The Senate passed a one-year extension of multiple tax incentives and credits on Tuesday evening, including several that have direct impacts on soybean farmers. The American Soybean Association (ASA) welcomed passage of the bill, which would extend the dollar-per-gallon Biodiesel Tax Incentive, as well as the Section 179 expensing provision that farmers and other business owners use when purchasing new equipment and infrastructure, among other items.

“Today's passage of the tax extenders bill is a welcome relief to farmers as we close our books on 2014," said Wade Cowan, a farmer from Brownfield, Texas, and the new president of ASA. "While it's not the long-term fix we need, the legislation does include the dollar-per-gallon biodiesel tax credit, expensing for farm equipment and infrastructure under Section 179, and bonus depreciation on farm assets, all of which provide greater certainty and a more stable climate for the farmers and producers who make use of these programs."

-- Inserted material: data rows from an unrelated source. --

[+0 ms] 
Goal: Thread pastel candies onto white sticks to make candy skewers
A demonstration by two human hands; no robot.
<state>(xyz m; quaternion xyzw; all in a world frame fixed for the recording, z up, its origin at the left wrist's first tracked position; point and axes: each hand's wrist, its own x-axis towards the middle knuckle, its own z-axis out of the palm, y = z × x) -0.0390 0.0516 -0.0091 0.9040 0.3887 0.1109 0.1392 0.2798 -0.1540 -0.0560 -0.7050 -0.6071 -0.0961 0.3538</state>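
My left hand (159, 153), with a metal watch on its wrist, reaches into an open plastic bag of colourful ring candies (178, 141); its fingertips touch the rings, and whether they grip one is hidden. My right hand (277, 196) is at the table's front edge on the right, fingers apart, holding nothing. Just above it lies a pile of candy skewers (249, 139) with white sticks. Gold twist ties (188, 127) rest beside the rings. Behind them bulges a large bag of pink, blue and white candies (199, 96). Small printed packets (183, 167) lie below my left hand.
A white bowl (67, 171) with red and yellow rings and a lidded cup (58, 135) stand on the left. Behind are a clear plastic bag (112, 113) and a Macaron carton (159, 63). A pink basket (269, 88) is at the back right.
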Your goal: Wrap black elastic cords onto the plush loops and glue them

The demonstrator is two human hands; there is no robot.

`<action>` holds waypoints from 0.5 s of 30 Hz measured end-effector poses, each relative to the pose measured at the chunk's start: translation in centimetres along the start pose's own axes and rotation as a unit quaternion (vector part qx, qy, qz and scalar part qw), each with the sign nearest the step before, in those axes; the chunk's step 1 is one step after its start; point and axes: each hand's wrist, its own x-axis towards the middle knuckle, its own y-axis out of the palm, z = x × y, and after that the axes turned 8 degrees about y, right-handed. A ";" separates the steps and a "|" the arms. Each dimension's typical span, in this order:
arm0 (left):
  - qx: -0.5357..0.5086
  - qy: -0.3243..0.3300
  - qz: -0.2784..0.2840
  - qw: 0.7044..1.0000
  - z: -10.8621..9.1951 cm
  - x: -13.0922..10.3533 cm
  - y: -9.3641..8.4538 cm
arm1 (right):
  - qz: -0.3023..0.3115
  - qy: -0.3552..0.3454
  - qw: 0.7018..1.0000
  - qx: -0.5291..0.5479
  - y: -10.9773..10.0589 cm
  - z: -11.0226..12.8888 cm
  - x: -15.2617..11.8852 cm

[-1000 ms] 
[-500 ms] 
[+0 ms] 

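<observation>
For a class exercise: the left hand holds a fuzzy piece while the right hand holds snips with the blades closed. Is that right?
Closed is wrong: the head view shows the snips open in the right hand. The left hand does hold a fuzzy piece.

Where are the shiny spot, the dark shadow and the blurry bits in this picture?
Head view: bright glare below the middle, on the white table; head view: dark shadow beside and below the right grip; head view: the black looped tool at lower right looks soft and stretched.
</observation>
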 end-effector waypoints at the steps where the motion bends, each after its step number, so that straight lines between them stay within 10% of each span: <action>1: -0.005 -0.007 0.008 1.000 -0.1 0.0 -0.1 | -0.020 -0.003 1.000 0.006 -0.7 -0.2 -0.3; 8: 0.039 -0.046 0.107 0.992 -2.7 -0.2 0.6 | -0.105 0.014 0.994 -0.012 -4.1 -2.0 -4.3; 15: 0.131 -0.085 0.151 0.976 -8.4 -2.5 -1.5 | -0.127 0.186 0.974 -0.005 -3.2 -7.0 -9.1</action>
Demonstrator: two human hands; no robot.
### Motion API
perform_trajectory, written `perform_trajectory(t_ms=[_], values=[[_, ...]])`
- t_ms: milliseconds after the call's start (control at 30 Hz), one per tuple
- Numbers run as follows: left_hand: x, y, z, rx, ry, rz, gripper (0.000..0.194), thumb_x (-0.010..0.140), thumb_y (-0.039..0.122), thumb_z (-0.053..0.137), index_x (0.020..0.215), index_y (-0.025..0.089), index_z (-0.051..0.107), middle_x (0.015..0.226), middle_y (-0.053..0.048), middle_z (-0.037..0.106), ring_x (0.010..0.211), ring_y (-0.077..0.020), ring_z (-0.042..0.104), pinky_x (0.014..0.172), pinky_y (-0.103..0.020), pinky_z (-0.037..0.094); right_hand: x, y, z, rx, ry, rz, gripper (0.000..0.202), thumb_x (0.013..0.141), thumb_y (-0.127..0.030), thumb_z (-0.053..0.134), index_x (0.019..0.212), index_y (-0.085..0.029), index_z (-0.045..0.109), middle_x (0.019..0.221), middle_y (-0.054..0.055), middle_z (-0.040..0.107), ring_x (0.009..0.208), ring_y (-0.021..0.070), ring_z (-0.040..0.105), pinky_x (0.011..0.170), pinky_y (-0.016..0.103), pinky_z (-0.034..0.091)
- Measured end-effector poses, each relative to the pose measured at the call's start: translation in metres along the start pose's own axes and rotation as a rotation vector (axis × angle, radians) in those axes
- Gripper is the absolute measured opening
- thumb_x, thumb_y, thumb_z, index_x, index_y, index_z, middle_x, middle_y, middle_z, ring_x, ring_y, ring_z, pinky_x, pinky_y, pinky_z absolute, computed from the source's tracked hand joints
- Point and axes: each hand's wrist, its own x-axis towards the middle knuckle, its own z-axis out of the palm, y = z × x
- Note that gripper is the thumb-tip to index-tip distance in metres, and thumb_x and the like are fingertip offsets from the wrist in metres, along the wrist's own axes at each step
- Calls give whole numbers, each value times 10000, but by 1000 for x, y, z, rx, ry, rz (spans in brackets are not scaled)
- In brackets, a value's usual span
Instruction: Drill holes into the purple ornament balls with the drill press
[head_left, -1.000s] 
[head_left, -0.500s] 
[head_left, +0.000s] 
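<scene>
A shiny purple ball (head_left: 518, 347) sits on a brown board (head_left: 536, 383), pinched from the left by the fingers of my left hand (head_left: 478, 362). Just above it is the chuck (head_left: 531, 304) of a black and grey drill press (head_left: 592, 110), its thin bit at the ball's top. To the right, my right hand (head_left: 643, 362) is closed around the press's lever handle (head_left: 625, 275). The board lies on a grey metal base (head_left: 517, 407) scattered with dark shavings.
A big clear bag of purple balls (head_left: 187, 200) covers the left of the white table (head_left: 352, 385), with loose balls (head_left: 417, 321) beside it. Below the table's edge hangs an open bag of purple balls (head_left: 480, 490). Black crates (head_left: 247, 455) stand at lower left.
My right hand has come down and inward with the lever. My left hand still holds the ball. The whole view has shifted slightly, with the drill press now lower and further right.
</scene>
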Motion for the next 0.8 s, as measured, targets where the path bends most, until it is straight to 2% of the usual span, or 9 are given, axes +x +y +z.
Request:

In noting ASA's approval of the one-year extension, Cowan pushed Congress to redouble its efforts to pass a longer-term tax extenders package. "These aren't solutions that benefit farmers in some years and not in others; we need them every year on every farm," he said. "So we encourage both chambers of Congress to come together and find a solution that extends these beneficial provisions for the long term. What we need is certainty in the tax code, not a guessing game."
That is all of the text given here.